* **Your task**: Go through each line of the records below and count those with the word "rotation". Give only the count.

━━ Recorded information ━━

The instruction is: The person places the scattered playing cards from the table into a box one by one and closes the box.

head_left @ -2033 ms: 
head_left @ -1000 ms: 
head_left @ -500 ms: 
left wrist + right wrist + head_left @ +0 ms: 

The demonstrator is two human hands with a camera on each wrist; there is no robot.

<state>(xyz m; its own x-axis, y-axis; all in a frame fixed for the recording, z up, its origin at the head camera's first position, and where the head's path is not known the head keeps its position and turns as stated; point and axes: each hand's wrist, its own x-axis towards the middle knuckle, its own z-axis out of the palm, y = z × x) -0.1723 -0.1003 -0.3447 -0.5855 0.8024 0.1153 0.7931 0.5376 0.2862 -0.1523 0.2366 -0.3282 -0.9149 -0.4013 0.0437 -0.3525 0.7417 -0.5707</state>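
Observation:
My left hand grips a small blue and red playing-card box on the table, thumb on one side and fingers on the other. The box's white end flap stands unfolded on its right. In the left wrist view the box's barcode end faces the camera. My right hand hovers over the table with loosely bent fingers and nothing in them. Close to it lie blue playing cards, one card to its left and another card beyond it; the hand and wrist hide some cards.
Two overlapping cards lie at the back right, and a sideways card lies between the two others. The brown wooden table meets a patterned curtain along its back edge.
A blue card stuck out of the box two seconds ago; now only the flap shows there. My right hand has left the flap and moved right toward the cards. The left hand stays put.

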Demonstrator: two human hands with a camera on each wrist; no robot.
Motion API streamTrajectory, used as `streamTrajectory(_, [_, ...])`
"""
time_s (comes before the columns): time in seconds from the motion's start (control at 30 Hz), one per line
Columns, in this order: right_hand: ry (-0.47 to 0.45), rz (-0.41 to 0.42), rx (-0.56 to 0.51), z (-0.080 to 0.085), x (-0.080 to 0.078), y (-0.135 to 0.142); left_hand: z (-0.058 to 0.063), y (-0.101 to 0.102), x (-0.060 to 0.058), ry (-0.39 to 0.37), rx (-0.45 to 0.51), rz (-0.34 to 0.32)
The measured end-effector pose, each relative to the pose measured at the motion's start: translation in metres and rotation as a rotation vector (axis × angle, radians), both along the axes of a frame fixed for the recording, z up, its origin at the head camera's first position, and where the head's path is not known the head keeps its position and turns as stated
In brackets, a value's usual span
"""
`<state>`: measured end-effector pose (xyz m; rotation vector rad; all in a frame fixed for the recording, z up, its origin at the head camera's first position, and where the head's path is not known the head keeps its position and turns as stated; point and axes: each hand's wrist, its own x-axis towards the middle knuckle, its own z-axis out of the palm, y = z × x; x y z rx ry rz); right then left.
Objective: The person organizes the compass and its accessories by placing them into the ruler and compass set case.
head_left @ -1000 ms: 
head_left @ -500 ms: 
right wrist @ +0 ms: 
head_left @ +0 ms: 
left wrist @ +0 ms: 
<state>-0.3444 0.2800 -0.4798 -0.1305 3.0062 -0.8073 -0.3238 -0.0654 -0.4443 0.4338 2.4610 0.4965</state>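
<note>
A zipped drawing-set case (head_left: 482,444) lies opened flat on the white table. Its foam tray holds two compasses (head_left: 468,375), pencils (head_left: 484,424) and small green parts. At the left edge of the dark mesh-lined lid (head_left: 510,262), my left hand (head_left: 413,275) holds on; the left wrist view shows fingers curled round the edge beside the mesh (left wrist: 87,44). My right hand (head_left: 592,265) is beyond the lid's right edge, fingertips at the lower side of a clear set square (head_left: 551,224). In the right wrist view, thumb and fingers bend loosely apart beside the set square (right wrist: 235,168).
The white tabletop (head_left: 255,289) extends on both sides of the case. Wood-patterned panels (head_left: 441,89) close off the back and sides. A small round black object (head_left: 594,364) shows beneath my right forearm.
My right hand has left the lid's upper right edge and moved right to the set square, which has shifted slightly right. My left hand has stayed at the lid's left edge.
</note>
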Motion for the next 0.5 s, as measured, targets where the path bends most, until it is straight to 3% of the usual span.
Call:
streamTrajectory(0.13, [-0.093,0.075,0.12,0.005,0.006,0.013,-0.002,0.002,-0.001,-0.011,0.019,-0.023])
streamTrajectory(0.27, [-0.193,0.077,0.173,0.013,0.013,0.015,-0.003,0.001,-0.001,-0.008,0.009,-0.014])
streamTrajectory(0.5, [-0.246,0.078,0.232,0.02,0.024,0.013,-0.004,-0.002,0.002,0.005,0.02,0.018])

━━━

* **Exercise response**: 2